Home » Posts » Dermatology SOAP Note

Dermatology SOAP Note

Case:
Ms. N is a 23-year-old woman who comes to see you complaining of a rash.

Ms. N complains of frequent “breakouts” on her face for the last several years. She reports the use of many topical over-the-counter agents over the years. She complains of feeling greasy and the need to “squeeze pus” out of lesions on a regular basis.

On examination, over the forehead, cheeks, and chin there are many erythematous papules, occasional pustules, and open and closed comedones. There is a predominance of larger nodules along the jaw line. Similar erythematous papules involve the upper back and chest. There is neither significant background erythema nor scaling in the scalp, eyebrows, or nasolabial folds.

The patient is in good health and is not overweight. She is not taking any oral medications. She reports regular menstrual cycles and notes that the breakouts are worse around the time of her period. She does not report easy flushing or any increased hair growth on the face or chest. She has 1 healthy child.

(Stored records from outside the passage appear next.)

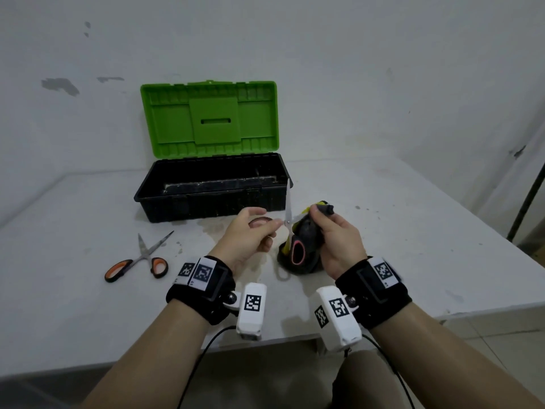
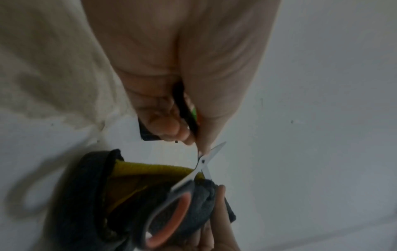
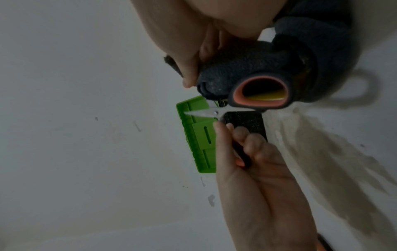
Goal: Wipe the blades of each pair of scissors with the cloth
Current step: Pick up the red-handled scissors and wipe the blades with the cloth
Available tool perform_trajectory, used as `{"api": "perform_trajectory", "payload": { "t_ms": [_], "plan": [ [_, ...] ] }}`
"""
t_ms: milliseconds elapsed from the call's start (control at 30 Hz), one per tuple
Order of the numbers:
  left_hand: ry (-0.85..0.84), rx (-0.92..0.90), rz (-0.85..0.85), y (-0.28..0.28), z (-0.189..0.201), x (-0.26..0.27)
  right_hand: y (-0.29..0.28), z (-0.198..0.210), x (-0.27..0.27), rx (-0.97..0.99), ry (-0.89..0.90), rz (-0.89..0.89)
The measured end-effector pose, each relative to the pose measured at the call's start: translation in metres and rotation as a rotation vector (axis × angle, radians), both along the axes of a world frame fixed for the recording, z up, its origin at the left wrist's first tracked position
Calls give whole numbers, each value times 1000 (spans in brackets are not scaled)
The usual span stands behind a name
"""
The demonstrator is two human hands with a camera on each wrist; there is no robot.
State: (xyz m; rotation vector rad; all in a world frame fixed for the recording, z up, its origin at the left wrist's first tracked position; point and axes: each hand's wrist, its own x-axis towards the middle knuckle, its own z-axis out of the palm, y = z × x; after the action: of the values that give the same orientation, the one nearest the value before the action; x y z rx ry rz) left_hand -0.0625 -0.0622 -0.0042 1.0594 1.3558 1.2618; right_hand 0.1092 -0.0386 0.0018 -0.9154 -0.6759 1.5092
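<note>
Above the middle of the white table [image 1: 88, 320], just in front of the toolbox, you hold the open scissors [image 1: 288, 208]: thin bright steel blades crossed at a small pivot, one tip pointing up against the box's front rim, and black handles lined in orange, half buried in the cloth. Your left hand [image 1: 250, 234] pinches the scissors near the pivot between thumb and fingertips. Your right hand [image 1: 336, 240] is curled around the cloth [image 1: 306, 231], a dark grey nubbly fabric with a yellow side, bunched around the other blade and hanging down to the tabletop.

A second pair of scissors [image 1: 138, 261], with duller, spotted blades and the same orange-lined loops, lies open and flat well to your left, apart from everything. The toolbox [image 1: 212, 196] is a black plastic tub, scuffed inside, with its ribbed green lid [image 1: 209, 119] standing open against the wall. Bare tabletop lies to your right up to the table's edge.
</note>
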Motion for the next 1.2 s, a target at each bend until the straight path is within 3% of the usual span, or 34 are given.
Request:
{"api": "perform_trajectory", "payload": {
  "t_ms": [100,267,533,733,867,1033,1100,1200],
  "plan": [
    [-200,-39,105,1,2,10,-3,0,-5,21,66,-51],
    [-244,-117,168,4,4,23,-13,-1,-16,19,87,6],
    [-56,79,344,4,4,25,-17,-11,-13,28,-34,75],
    [81,134,338,1,2,15,11,-1,18,18,-233,-225],
    [128,116,321,-1,-2,22,8,28,15,216,-606,-43],
    [143,112,282,-1,-6,31,-1,28,1,718,-1235,104],
    [153,119,273,-1,-6,31,0,19,1,751,-1335,142],
    [159,129,275,-1,-7,31,-1,11,1,798,-1343,166]
  ]
}}
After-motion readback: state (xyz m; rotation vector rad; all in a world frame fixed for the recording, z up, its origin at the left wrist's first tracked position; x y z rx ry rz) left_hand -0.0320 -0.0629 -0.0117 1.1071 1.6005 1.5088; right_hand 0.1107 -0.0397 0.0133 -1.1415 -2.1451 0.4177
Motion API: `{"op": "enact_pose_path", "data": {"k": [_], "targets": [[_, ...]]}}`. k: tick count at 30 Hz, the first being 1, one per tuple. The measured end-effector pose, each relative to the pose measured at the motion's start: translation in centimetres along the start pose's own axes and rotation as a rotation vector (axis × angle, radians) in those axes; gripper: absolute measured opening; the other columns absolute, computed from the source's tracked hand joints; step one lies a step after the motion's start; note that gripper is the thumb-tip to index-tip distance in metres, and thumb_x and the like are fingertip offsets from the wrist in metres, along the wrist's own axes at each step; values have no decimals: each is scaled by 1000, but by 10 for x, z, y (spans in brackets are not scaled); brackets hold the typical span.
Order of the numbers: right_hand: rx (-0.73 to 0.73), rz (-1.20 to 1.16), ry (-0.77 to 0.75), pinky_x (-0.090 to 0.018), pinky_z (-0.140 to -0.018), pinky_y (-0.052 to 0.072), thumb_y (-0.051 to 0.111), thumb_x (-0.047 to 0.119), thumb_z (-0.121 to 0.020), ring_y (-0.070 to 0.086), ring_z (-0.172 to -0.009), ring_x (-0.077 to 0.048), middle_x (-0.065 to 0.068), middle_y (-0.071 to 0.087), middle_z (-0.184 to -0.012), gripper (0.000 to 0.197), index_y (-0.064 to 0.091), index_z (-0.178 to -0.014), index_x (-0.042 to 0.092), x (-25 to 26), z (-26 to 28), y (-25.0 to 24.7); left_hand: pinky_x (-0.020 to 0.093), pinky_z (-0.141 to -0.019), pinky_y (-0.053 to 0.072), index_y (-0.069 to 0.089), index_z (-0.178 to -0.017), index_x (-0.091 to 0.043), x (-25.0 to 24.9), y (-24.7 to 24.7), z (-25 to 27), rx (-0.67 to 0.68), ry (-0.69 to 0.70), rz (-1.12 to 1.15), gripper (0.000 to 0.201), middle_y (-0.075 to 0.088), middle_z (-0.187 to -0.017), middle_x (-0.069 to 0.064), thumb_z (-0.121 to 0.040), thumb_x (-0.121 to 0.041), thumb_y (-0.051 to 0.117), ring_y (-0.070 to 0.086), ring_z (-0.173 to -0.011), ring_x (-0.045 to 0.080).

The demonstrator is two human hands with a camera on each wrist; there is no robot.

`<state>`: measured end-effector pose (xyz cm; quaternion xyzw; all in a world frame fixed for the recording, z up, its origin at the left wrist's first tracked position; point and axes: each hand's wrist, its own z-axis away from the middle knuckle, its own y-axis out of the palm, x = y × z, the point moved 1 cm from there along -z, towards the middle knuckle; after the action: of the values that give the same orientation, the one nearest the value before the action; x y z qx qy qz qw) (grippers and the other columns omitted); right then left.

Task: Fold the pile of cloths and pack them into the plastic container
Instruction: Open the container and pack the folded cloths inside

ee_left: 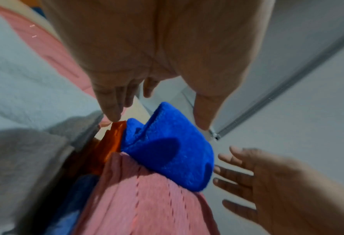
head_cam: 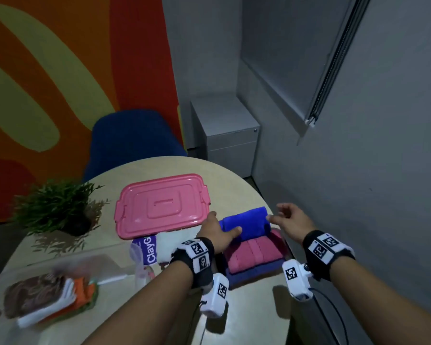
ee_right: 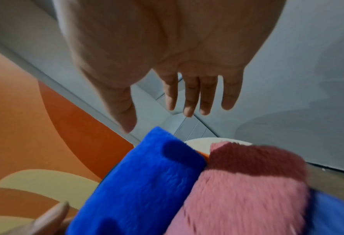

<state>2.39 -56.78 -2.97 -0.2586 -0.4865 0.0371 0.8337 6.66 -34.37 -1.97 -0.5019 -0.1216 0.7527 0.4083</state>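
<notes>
Item: folded blue cloth (head_cam: 245, 224), atop pink cloth (head_cam: 253, 255), flanked by left hand (head_cam: 218, 234) and right hand (head_cam: 290, 224), both spread, gripping nothing. Judged best squared from both ends, pressed flat

Royal-blue folded cloth (head_cam: 244, 221) atop a pink cloth (head_cam: 253, 255) with rows of stitched lines; darker blue cloth (head_cam: 249, 273) beneath. Pink lid (head_cam: 161, 207). Pale beige surface (head_cam: 244, 317). Green plant (head_cam: 57, 205). Wall mural (head_cam: 60, 70): orange, red and yellow-green shapes. Navy chair (head_cam: 132, 138). Wrist bands (head_cam: 326, 247): black-and-white square markers.
</notes>
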Motion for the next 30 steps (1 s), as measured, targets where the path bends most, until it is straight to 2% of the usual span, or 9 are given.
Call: {"op": "enact_pose_path", "data": {"k": [3, 6, 11, 14, 17, 20, 23, 27, 30], "targets": [[198, 160, 35, -39, -111, 39, 82, 44, -77, 50, -131, -22, -4, 49, -145, 80, 45, -143, 17, 5, -33, 1, 32, -104, 41, 18, -152, -5, -2, 3, -27, 54, -140, 66, 101, 36, -153, 14, -82, -54, 71, 43, -135, 31], [355, 252, 90, -39, -110, 41, 82, 49, -75, 46, -135, -26, -8, 41, -153, 94, 35, -150, 19, 4, -57, 6, 31, -98, 43, 33, -145, -2, 1, 5, -48, 109, -215, 13, 88, 47, -144, 15, -85, -56, 66, 51, -126, 30], [489, 230, 184, -38, -95, 54, 86, 72, -47, 63, -116, -22, -7, 54, -142, 127, 36, -149, 15, -19, -91, 19, 40, -103, 46, 41, -143, -4, 17, 22, -75, 172, -319, 82, 92, 52, -140, 13, -80, -69, 58, 55, -121, 31], [546, 263, 180, -33, -83, 58, 76, 77, -50, 70, -101, -20, -5, 68, -123, 109, 55, -135, 11, -25, -102, 26, 44, -100, 49, 43, -142, -8, 25, 35, -91, 176, -398, 233, 103, 55, -135, 12, -64, -73, 61, 59, -115, 32], [613, 270, 214, -39, -90, 58, 71, 80, -47, 74, -92, -21, -3, 76, -103, 94, 68, -117, 17, -28, -108, 30, 46, -98, 51, 45, -139, -12, 52, 59, -124, 170, -449, 303, 124, 61, -129, 10, -40, -85, 61, 63, -110, 32], [626, 233, 259, -39, -88, 58, 71, 72, -56, 75, -89, -27, -8, 77, -95, 80, 71, -110, 14, -23, -110, 32, 47, -99, 49, 43, -141, -17, 95, 94, -169, 134, -483, 366, 142, 61, -129, 9, -24, -93, 67, 62, -112, 33], [623, 122, 307, -37, -75, 60, 76, 53, -77, 74, -83, -31, -15, 77, -93, 62, 68, -114, 4, -23, -110, 32, 47, -100, 48, 43, -139, -19, 88, 93, -164, 128, -472, 402, 125, 61, -127, 9, -37, -86, 65, 61, -114, 33], [592, 12, 339, -22, -46, 50, 71, 42, -87, 68, -50, -19, -11, 74, -69, 52, 66, -111, -3, -28, -109, 33, 51, -99, 48, 38, -138, -20, 59, 72, -139, 119, -443, 411, 118, 57, -129, 11, -40, -81, 56, 58, -117, 36], [573, -106, 329, -29, -56, 54, 81, 46, -76, 72, -63, -29, -19, 75, -82, 63, 67, -112, -4, -26, -106, 38, 46, -68, 57, 43, -136, -25, 53, 65, -133, 136, -453, 455, 110, 61, -124, 14, -44, -83, 59, 62, -109, 41]]}}
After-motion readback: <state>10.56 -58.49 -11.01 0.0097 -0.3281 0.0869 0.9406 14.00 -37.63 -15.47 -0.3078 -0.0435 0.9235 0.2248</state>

A management plan was discussed with the patient, including an appropriate skin care regimen, appropriate product selection, and use of systemic and topical medications. At follow-up in 3 months, the patient had significantly fewer active lesions with evidence of dyspigmentation associated with resolving lesions.

SOAP NOTE:
S: 23-year-old woman complains of a frequent breakouts/rash for the last few years. She reports that her breakouts get worse around the time of her menstrual period. Additionally, she states that her skin is increasingly greasy, and she often squeezes the pus out of the lesions. Over the years she has used many over-the-counter products on her skin. Patient is in good health, has no significant medical history, and is not taking any oral medication.

O: Skin: Erythematous papules, occasional pustules, and open and closed comedones are evident on patient’s forehead, cheeks, chin, upper back, and chest. Larger nodules observed along jaw line. There is no erythema or scaling on scalp, eyebrows or nasolabial folds.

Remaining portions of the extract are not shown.